A project has edges (goals, inputs, outputs, constraints), which means you can define the problem, so you can move on to the next steps: plan, execute, test

Sly Fox Tip: Notice how people make bad decisions because they don’t agree on definitions. “Don’t overthink” can mean multiple things:

🙉: Don’t define the problem

🦊: Don’t endlessly seek information outside of a project

Uncle Faukes Tip: This is also why it’s not worth your precious time to argue. People use the same words with completely different meanings, with wildly different objectives, with unclear inputs, outputs, constraints. Arguments are often used to feel better emotionally, instead of uncovering truth

Plus, people don’t even use dictionary definitions, it’s whatever trauma they associate with the word. You can see how people argue endlessly about “high-skilled workers” versus “low-skiled labour” versus “refugees” by using the same word “immigrants.” Three different conversations, three different problems

Smile, nod, agree.
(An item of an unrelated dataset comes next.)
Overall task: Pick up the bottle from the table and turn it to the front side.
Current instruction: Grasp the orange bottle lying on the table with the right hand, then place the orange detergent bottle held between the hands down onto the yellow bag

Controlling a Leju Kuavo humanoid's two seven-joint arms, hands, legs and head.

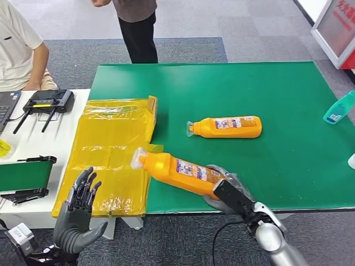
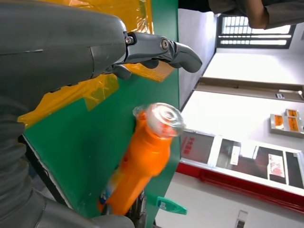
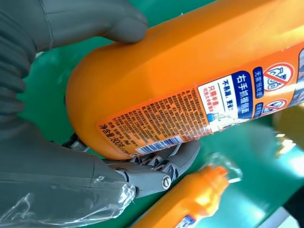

As Satoshi once said, “If you don’t believe it or don’t get it, I don’t have the time to try to convince you, sorry.”

Especially now: there’s no reason you should need to convince someone of anything anymore when ChatGPT can come up with arguments for any side and pull up the latest research

Or, if you think ChatGPT is too brainwashed, use a Chinese model like DeepSeek and compare the arguments. Verification is easier than solving so you can double-check if the arguments make sense and ask clarifying questions

Advanced AI Models Require Well-Defined Problems

Defining problems is important not just for life, but newer AI models like ChatGPT Thinking Mode. People dislike Thinking Mode because they expect to dump information at it, then say “please fix”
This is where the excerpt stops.